What if it is not possible to open the aperture or slow down the shutter? In other words, what if the person on the other side cannot generate waves larger than the random motion of the lake. To get around this, you’ve created a clever contraption (amplifier) that detects an incoming wave at the input and produces a large wave at the output. Now you’re able to clearly hear the rattle of the cans even when the incoming waves are very small. There’s one problem though. The contraption often confuses the lake ‘noise’ with an incoming wave and amplifies it as well. In this case, the final decoded message will contain fewer errors than before, but will not be error-free. This is because we’ve improved the signal but amplified some of the noise as well. The SNR is higher than it would be without amplification but not high enough since the noise component has increased with the signal. This is how ISO works — the incoming signal gets amplified, amplifying the noise with it — and that is why high ISO images tend to be noisy.

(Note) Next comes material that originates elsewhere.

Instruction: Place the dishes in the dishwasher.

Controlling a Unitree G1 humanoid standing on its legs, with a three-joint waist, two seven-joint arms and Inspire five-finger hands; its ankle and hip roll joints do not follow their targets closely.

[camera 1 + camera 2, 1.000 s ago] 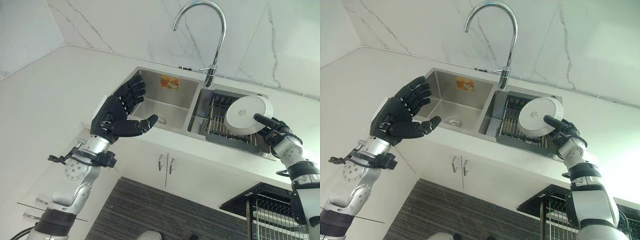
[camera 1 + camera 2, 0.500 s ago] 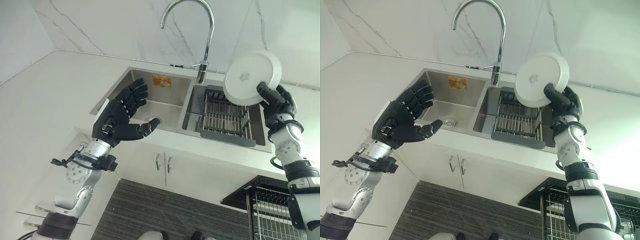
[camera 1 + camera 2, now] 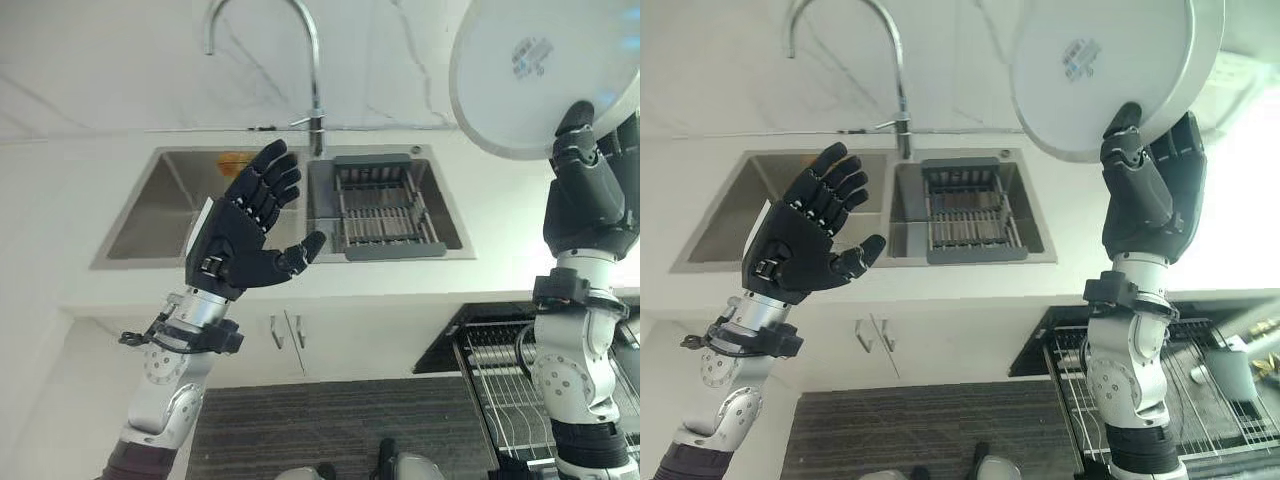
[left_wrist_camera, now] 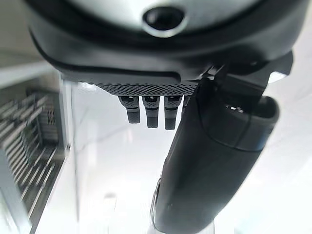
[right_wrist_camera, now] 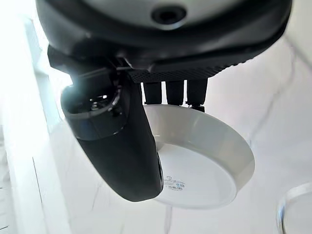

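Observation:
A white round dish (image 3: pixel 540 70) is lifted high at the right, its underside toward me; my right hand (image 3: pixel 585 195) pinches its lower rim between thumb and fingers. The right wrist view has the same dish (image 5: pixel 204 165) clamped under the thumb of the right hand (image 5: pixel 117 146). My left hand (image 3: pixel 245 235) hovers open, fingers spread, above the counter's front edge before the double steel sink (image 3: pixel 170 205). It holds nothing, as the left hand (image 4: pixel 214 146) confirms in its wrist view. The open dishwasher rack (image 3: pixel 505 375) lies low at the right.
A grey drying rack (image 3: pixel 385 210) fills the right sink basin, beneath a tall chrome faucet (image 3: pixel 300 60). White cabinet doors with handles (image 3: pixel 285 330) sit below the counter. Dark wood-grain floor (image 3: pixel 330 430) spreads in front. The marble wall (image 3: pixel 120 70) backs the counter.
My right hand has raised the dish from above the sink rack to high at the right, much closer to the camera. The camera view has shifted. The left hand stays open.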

Finally, consider the very first scenario where the incoming waves are very small (SNR~1) but now you don’t have your clever ‘amplifier’ contraption. To get around this problem, you make an audio recording of the sounds being detected and then play them back at a high volume. In other words, you are digitally emulating the behavior of the wave amplifier. Now there are two possibilities. If the recording device is of low-quality and adds noise on top of the recording, then the net effect would be to decrease the SNR (Noise has increased while Signal has stayed the same). By turning up the volume and amplifying the signal, you will be able to better hear the incoming waves but in addition, you will not just hear the noise that was always there but also the noise added by the recorder. The final decoded message will be worse than when you had employed the contraption. On the other hand, if the recording device does not add any noise on top of what was already there, then the digital amplification will be no different from analog amplification and the final decoded message will be identical. Viola! This is what we call ‘ISO Invariance’.

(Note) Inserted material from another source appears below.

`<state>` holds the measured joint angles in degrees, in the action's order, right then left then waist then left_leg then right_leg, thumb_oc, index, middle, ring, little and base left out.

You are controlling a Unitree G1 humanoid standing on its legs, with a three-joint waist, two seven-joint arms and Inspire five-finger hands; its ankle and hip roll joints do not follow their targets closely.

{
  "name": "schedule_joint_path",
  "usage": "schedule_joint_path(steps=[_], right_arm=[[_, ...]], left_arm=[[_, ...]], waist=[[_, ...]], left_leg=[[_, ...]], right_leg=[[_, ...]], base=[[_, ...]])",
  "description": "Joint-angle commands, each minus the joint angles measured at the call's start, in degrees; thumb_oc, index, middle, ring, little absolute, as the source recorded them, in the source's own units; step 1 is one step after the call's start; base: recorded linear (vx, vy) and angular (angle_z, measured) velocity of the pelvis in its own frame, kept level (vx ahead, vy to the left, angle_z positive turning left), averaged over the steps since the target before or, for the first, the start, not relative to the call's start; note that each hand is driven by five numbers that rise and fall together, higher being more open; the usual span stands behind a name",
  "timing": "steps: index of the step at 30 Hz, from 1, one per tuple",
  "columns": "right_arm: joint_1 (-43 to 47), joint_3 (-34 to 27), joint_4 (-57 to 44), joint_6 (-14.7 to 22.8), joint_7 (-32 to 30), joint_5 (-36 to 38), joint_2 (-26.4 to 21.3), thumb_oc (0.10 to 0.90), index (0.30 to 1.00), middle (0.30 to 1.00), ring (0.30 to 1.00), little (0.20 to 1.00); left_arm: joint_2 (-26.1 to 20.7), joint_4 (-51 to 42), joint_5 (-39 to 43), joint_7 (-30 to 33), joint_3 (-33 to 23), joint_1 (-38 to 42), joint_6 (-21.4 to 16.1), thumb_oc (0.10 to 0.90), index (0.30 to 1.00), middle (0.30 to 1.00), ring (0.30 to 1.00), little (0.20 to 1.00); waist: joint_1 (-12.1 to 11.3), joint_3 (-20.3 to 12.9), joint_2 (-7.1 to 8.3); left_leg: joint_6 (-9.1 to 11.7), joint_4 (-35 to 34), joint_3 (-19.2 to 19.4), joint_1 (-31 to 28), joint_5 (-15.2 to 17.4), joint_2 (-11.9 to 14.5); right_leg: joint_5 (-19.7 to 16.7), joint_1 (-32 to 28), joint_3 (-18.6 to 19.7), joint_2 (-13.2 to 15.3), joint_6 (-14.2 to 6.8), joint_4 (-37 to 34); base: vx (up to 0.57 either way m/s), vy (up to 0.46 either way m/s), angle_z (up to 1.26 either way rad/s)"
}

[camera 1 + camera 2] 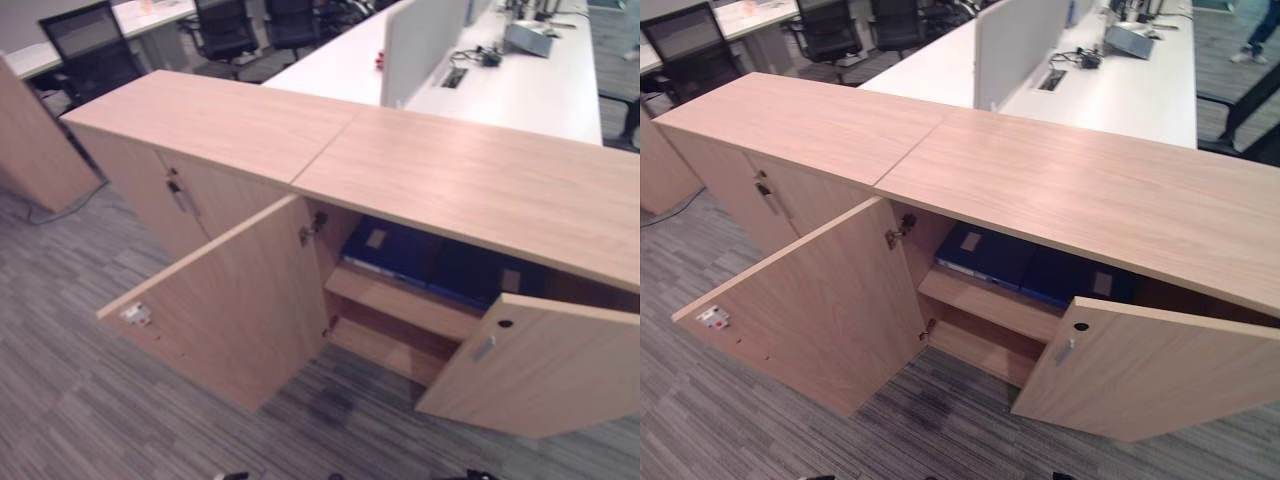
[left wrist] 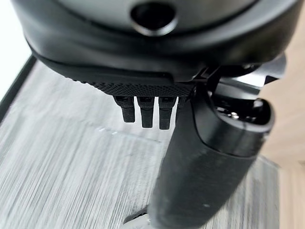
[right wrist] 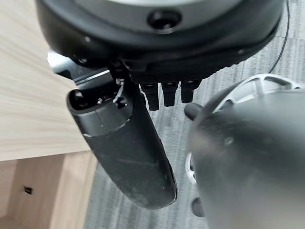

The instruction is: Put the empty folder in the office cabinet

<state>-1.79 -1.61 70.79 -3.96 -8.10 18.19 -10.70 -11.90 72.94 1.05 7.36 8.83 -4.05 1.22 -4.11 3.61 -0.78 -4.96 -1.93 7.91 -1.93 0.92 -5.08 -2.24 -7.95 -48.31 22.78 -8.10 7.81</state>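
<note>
Folders [image 1: 385,248] in dark blue are lying flat on the upper shelf [image 1: 400,298] of the office cabinet [image 1: 440,180], so the empty one is probably already stowed among them, though which is which I cannot tell. Both doors [image 1: 225,300] are standing open, and the lower compartment is looking bare. The left hand [image 2: 147,112] and right hand [image 3: 164,93] are hanging with fingers straight and relaxed, holding nothing.

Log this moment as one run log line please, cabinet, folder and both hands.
cabinet: both doors open | blue folders: lying on upper shelf | left hand: open, empty, over carpet | right hand: open, empty, beside cabinet
</note>
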Motion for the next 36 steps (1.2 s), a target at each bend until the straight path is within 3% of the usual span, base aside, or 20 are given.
schedule_joint_path(steps=[1,4,11,12,15,17,22,27,29,36], right_arm=[[0.7,0.7,-1.3,1.3,-1.8,0.8,-3.1,0.800,0.900,0.900,0.900,0.900],[-0.6,-0.4,1.4,1.3,-0.4,1.6,-2.1,0.800,0.900,0.900,0.900,0.900],[-2.1,-2.3,0.6,2.2,2.4,5.3,-0.3,0.800,0.900,0.900,0.900,0.900],[-2.4,-2.4,0.3,2.5,2.4,5.7,-0.1,0.800,0.900,0.900,0.900,0.900],[-3.7,-2.6,0.4,3.1,1.8,7.3,-0.1,0.800,0.900,0.900,0.900,0.900],[-3.8,-2.7,1.8,3.1,1.9,7.5,-0.2,0.800,0.900,0.900,0.900,0.900],[-4.8,-2.9,3.6,3.1,2.4,5.7,-1.4,0.800,0.900,0.900,0.900,0.900],[-5.3,-3.5,2.2,2.7,3.3,5.1,-2.9,0.800,0.900,0.900,0.900,0.900],[-5.4,-3.7,2.4,2.2,4.4,5.4,-3.8,0.800,0.900,0.900,0.900,0.900],[-5.1,-3.4,3.8,2.0,5.9,6.3,-4.7,0.800,0.900,0.900,0.900,0.900]], left_arm=[[1.1,1.4,2.4,1.3,-0.1,3.3,-0.5,0.800,0.900,0.900,0.900,0.900],[0.7,2.6,6.7,-1.5,-3.3,1.9,-1.1,0.800,0.900,0.900,0.900,0.900],[-2.0,2.7,19.3,-2.7,-14.5,-1.1,-2.3,0.800,0.900,0.900,0.900,0.900],[-2.8,3.1,20.1,-2.1,-15.7,-1.1,-2.6,0.800,0.900,0.900,0.900,0.900],[-5.3,2.5,22.1,0.5,-18.4,-0.6,-4.2,0.800,0.900,0.900,0.900,0.900],[-7.1,0.6,20.4,1.7,-18.5,-0.3,-5.1,0.800,0.900,0.900,0.900,0.900],[-14.0,-8.2,16.5,3.9,-20.2,-0.4,-6.3,0.800,0.900,0.900,0.900,0.900],[-20.5,-14.4,15.5,5.4,-22.2,2.7,-6.5,0.800,0.900,0.900,0.900,0.900],[-24.3,-13.8,15.3,4.9,-21.3,6.2,-6.2,0.800,0.900,0.900,0.900,0.900],[-30.2,-11.8,13.4,3.7,-18.5,12.0,-5.9,0.800,0.900,0.900,0.900,0.900]], waist=[[0.4,1.9,-2.56],[-0.5,1.4,-2.37],[-2.9,0.6,-1.27],[-2.6,0.7,-1.05],[-1.6,0.9,-0.89],[-1.5,0.6,-0.68],[-1.7,-0.6,0.14],[-1.0,-0.8,0.53],[0.0,-1.1,0.49],[1.3,-1.4,0.44]], left_leg=[[5.1,-3.1,0.6,1.0,1.2,4.9],[4.6,-3.1,-2.2,1.8,1.4,2.9],[4.2,-3.1,-6.3,2.2,0.8,0.4],[4.1,-3.1,-6.8,2.2,0.8,0.2],[4.0,-3.1,-7.6,2.1,0.9,0.2],[4.1,-3.1,-7.3,2.2,1.0,0.5],[5.0,-3.1,-6.1,2.6,0.6,1.8],[5.6,-3.1,-5.2,1.8,0.8,2.5],[5.9,-3.1,-4.7,1.1,1.2,2.6],[5.9,-3.1,-3.6,-0.1,1.7,2.7]], right_leg=[[1.6,1.6,0.6,-1.0,-1.1,2.1],[0.5,0.9,3.5,-0.3,-2.0,1.5],[-1.6,-0.7,1.7,0.5,-3.6,0.3],[-2.7,-0.3,3.4,0.8,-4.2,0.6],[-2.6,1.9,15.7,-0.2,-3.9,-1.1],[-1.9,1.6,19.3,-1.4,-3.7,-3.8],[-1.6,0.5,19.2,-4.1,-4.2,-8.5],[-0.8,-0.1,19.1,-4.6,-4.1,-8.8],[-0.9,-0.4,19.2,-4.6,-4.2,-8.9],[-1.1,-0.7,19.9,-4.3,-4.5,-8.8]], base=[[0.00,0.106,0.70],[0.02,0.110,0.63],[0.01,0.052,0.34],[-0.01,0.033,0.13],[-0.02,-0.001,0.18],[0.01,-0.044,0.01],[0.00,-0.078,-0.08],[0.00,-0.043,-0.16],[0.00,-0.025,-0.02],[0.00,-0.006,-0.11]])
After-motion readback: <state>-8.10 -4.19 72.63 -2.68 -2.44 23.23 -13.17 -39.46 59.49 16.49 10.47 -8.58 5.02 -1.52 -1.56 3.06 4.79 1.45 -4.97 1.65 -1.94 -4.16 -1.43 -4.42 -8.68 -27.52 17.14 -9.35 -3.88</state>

Now, let’s step away from the analogy and recap what we have learnt purely from the perspective of photography:
Noise is always present and there is no way to get around it. Our goal is to increase SNR as much as possible by capturing enough light such that it overwhelms the noise and renders it invisible. If there is no way to capture more light, we can try to amplify whatever light is being received. But this will amplify the noise as well resulting a higher than desirable SNR. Cameras with ISO invariant sensors don’t affect SNR and so brightening the image in-camera with ISO amplification is equivalent to brightening the image in post-processing.
Minimizing noise is key to capturing the highest quality images possible. Since light and noise are inextricably linked, we need a tool that quantifies one relative to the other. SNR is that tool.